● Instructions for the task
With the line that contains "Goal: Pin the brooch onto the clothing" as the first line, output exactly every line through the end of the material.

● Dataset excerpt
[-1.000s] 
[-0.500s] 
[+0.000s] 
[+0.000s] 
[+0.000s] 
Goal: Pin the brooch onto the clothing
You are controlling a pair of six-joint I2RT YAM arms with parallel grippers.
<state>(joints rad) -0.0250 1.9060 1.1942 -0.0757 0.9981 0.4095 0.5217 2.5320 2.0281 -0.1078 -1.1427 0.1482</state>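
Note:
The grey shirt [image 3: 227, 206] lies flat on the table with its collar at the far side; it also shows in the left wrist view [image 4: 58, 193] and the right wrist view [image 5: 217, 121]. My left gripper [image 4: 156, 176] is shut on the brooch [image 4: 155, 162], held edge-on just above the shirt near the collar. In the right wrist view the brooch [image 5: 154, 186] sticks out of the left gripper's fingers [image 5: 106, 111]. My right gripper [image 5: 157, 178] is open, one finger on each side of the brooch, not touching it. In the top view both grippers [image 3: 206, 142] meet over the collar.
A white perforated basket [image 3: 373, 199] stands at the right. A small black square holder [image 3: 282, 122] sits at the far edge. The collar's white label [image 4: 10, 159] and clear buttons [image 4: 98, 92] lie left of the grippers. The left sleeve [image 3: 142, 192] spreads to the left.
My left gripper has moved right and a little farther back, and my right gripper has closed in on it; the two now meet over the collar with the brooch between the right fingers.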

● Task solution
Goal: Pin the brooch onto the clothing
You are controlling a pair of six-joint I2RT YAM arms with parallel grippers.
<state>(joints rad) -0.0250 1.9060 1.1942 -0.0757 0.9981 0.4095 0.5217 2.5320 2.0281 -0.1078 -1.1427 0.1482</state>
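Note:
The grey shirt [image 3: 227, 206] lies flat on the table with its collar at the far side; it also shows in the left wrist view [image 4: 58, 193] and the right wrist view [image 5: 217, 121]. My left gripper [image 4: 156, 176] is shut on the brooch [image 4: 155, 162], held edge-on just above the shirt near the collar. In the right wrist view the brooch [image 5: 154, 186] sticks out of the left gripper's fingers [image 5: 106, 111]. My right gripper [image 5: 157, 178] is open, one finger on each side of the brooch, not touching it. In the top view both grippers [image 3: 206, 142] meet over the collar.
A white perforated basket [image 3: 373, 199] stands at the right. A small black square holder [image 3: 282, 122] sits at the far edge. The collar's white label [image 4: 10, 159] and clear buttons [image 4: 98, 92] lie left of the grippers. The left sleeve [image 3: 142, 192] spreads to the left.
My left gripper has moved right and a little farther back, and my right gripper has closed in on it; the two now meet over the collar with the brooch between the right fingers.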

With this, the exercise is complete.